The sender side is fine — signal_block promotes the small value to int64 via tl.zeros([], dtype=tl.int64) + value before arithmetic, so the cumulative uint64 signal is always correct. The mismatch is only on the receiver side where the expected value computation overflows in int32 before widening.

Fix: Change both _ITERATION_TENSOR_CACHE and _COMPLETION_COUNTERS_CACHE from dtype=torch.int32 to dtype=torch.int64. This makes all kernel arithmetic (iteration loads, bpp multiplications, counter atomics) operate in int64, matching the uint64 signal infrastructure. Zero performance cost — these are a single scalar tensor and a small per-rank array.

_sum_int64_kernel crashes for non-power-of-2 world sizes

_sum_int64_kernel passes N=self.world_size directly to tl.arange(0, N).

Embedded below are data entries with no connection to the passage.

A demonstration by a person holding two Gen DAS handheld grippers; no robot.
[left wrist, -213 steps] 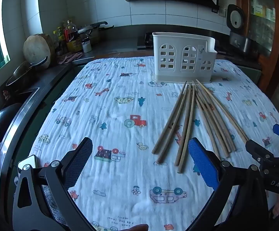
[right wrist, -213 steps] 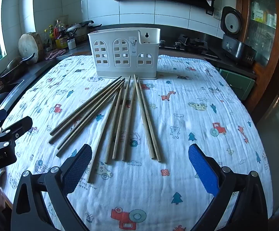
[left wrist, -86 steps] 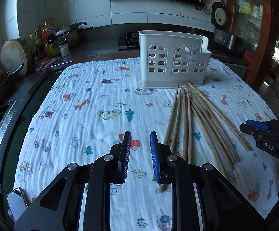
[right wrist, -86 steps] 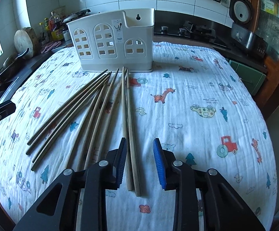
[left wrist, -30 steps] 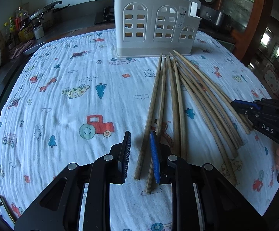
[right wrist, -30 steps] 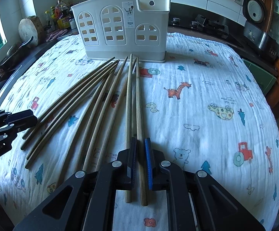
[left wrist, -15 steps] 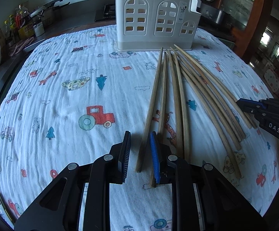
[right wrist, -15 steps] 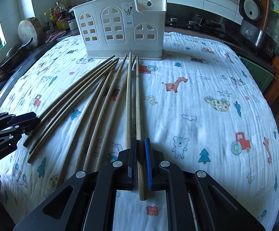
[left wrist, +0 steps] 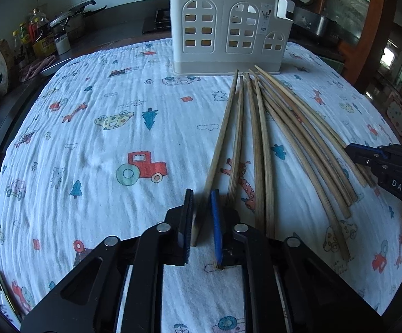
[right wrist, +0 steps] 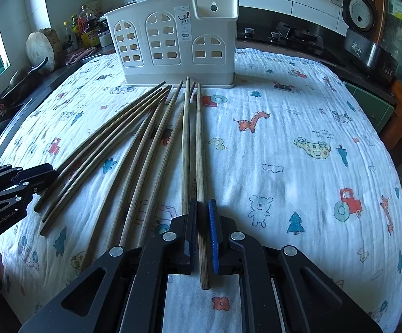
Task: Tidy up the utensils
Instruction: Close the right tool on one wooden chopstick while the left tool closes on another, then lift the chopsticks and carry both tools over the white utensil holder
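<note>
Left wrist view shows the chopsticks (left wrist: 259,149) lying fanned on the printed cloth (left wrist: 95,144) that covers the desk, thin ends toward the far edge, where they nearly meet the foot of the white utensil holder (left wrist: 228,30). The left gripper (left wrist: 202,219) has its fingers (left wrist: 214,222) around the thick end of the leftmost chopstick (left wrist: 220,144); the jaws have just been closing and now stand almost shut with that stick between them, though blur at the pads hides whether they press on it. In the right wrist view the right gripper (right wrist: 202,236) is clamped on the rightmost chopstick (right wrist: 199,149), whose thick end pokes out behind the pads while the rest runs straight toward the holder (right wrist: 173,38). The other sticks (right wrist: 134,149) spread out to its left, toward the left gripper (right wrist: 14,186) near the desk's left edge. Behind the desk's far edge stand bottles (right wrist: 85,27), a round wooden board (right wrist: 44,48) and a rice cooker (right wrist: 363,32).
</note>
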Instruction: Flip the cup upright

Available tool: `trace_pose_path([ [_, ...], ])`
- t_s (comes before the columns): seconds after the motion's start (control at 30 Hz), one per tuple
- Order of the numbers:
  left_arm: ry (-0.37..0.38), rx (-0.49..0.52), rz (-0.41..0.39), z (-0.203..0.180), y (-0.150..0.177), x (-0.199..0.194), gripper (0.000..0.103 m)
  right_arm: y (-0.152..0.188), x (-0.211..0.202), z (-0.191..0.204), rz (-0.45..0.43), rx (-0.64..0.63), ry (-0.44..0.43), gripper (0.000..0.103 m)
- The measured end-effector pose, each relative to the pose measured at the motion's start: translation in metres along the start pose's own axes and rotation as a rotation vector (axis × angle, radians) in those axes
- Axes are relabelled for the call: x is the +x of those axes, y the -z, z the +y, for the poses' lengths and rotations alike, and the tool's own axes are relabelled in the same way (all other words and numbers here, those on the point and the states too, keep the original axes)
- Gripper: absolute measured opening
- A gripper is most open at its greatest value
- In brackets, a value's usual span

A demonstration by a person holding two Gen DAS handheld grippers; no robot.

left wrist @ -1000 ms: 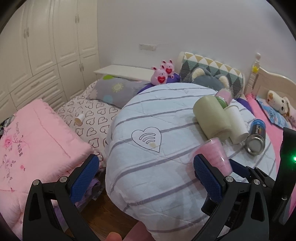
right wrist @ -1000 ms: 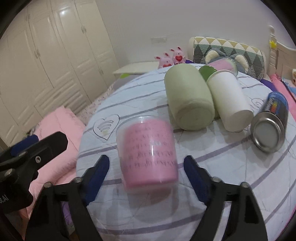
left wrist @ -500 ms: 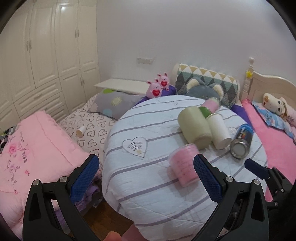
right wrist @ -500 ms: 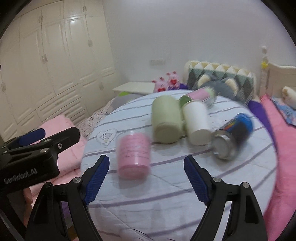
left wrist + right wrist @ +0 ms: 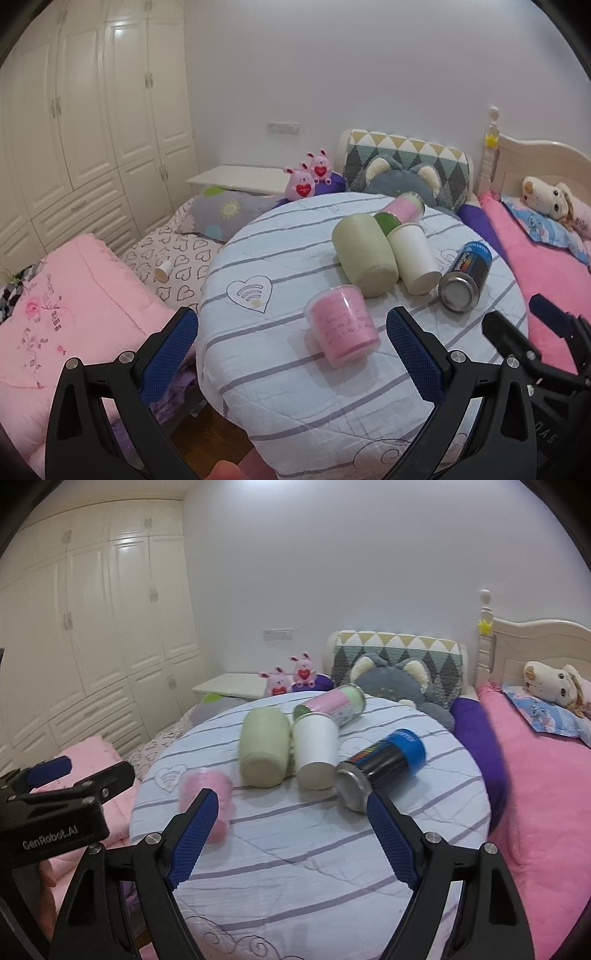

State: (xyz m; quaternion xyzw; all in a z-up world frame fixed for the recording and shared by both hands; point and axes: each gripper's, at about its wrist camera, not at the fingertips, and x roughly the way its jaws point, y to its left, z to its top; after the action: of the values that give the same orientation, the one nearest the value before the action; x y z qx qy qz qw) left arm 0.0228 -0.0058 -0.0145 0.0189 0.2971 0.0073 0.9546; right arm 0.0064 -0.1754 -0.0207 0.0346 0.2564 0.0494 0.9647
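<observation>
A pink cup [image 5: 343, 326] in a clear plastic sleeve stands on the round table [image 5: 280, 387] near its front, wide rim up. In the right wrist view it [image 5: 207, 797] is blurred and partly behind my left finger. My left gripper [image 5: 291, 339] is open and empty, held back above the table's near edge, the cup apart from both pads. My right gripper [image 5: 288, 823] is open and empty, to the right of the cup; it also shows at the right edge of the left wrist view [image 5: 543, 332].
Behind the cup lie a pale green cup [image 5: 364, 254], a white paper cup [image 5: 415, 258], a pink-and-green can [image 5: 400, 210] and a blue-black spray can [image 5: 465, 277]. A pink quilt [image 5: 55, 306] is on the left, a pink bed [image 5: 546, 266] on the right, with plush toys and a wardrobe beyond.
Both grippers have drawn back and up from the table. The pink cup, a second ago close between the right gripper's fingers, now stands free on the table and looks smaller.
</observation>
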Motion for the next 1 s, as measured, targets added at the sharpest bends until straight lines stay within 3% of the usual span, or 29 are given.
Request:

Triton requires tl.arange range to be a power of 2 — verified in third-party/tp2/triton/2.0.x/triton/python/triton/language/semantic.py:603-614: if (range & (range - 1)) != 0: raise ValueError("arange's range must be a power of 2"). Non-power-of-2 world sizes (3, 5, 6, 7...) cause a compile-time ValueError crash.

The sibling kernel _prepare_alltoallv_kernel in the same file correctly uses BLOCK_SIZE=triton.next_power_of_2(self.world_size) with masking (mask = offsets < W), but _sum_int64_kernel was not updated to match.

Fix: Apply the same power-of-2 rounding + masking pattern that _prepare_alltoallv_kernel already uses. The _prep_block_size is already computed and available.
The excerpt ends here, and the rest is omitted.